Monday, December 18, 2006

Why Did PayPerPost Go Full Disclosure?

The buzz is abounding on many blogging sites about PayPerPost's decision to go full disclosure, including a recent post I made here at Blogging for Money. Now I am in complete support of this effort by PPP and any other site that tries to go more transparent but I think there is much more to this decision. First, how did TechCrunch obtain PayPerPost's press release that wasn't supposed to be released officially until today? Second, why didn't PayPerPost just inform their bloggers of the change and subtly complete the transition to full disclosure?

I think the answer to both of these questions is simple, traffic. The more bloggers and exposure PayPerPost gets the more well known their service becomes. Sure, they could have been subtle about the change but why not go big and garner as much traffic as possible. Smart business move right? Well, maybe. With PayPerPost's increased exposure and users comes increased critics as well. There are a number of outspoken critics of the service already and this will likely only generate more of them. Sure some of them are now satisfied that their bloggers are disclosing their affiliation but many feel this just isn't enough.

Most want the service to be neutral and let their bloggers make an honest opinion on a product or service as opposed to forcing them to make a positive post about it. Now this is where PayPerPost runs into a lot of problems. How valid is a service if it require bloggers to make positive "opinions" about a product or service. Then again how many advertisers would use a service that might pay bloggers to bad mouth the product they are trying to promote. Not many in my opinion and this puts us where we sit today?

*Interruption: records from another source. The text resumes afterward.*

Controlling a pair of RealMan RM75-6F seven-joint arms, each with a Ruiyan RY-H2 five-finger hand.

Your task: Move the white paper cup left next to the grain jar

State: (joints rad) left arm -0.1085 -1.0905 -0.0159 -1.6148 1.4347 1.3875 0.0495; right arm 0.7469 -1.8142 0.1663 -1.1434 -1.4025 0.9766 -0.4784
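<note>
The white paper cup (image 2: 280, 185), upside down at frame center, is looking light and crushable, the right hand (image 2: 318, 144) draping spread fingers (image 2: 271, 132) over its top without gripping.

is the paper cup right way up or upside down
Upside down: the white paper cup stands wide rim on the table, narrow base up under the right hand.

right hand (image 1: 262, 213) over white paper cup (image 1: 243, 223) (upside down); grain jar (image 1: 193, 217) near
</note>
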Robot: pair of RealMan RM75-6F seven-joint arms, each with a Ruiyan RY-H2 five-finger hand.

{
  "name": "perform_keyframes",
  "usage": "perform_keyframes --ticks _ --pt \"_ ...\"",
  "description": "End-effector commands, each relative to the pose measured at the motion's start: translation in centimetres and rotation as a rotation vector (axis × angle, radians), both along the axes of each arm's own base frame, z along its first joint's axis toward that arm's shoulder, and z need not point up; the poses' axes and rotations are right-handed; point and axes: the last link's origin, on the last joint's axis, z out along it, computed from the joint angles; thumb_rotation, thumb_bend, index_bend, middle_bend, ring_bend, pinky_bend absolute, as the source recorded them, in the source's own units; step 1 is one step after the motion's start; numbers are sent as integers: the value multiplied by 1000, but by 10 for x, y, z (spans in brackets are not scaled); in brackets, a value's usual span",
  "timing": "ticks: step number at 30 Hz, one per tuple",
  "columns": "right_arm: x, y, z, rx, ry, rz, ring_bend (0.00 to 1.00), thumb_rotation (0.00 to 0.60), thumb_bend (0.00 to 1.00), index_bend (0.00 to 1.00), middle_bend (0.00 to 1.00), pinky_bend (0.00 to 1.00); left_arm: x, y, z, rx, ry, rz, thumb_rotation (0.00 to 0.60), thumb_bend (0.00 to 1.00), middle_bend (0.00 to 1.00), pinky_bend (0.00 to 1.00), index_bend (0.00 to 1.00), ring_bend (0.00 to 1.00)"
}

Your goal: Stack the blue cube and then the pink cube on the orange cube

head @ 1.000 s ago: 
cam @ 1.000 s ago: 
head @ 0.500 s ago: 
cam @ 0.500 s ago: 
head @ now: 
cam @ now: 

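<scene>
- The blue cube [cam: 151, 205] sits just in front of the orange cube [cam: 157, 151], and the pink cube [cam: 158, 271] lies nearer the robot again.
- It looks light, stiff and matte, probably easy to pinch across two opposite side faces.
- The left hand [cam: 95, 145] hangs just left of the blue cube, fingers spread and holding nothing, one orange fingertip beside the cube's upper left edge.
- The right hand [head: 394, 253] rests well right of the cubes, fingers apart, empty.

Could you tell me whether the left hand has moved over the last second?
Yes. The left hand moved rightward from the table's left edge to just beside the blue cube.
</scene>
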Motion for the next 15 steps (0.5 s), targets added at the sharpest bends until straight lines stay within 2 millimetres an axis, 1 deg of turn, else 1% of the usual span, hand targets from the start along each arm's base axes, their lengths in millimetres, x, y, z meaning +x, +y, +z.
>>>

So what does the future hold in store for PayPerPost? I think the first thing that will happen is once the buzz from this moves settles down PPP will "announce" that they are no longer going to require bloggers be positive about a product or service. These moves puts them more in line with their number one competitor ReviewMe which allows bloggers to give their honest opinion and tell people they are paid to give it. With more and more competitors to PPP emerging, namely ReviewMe and Blogsvertise, the future of the company is still in jeopardy and the jury is still out on whether any of these moves will quell critics and gain a wider acceptance for the controversial program.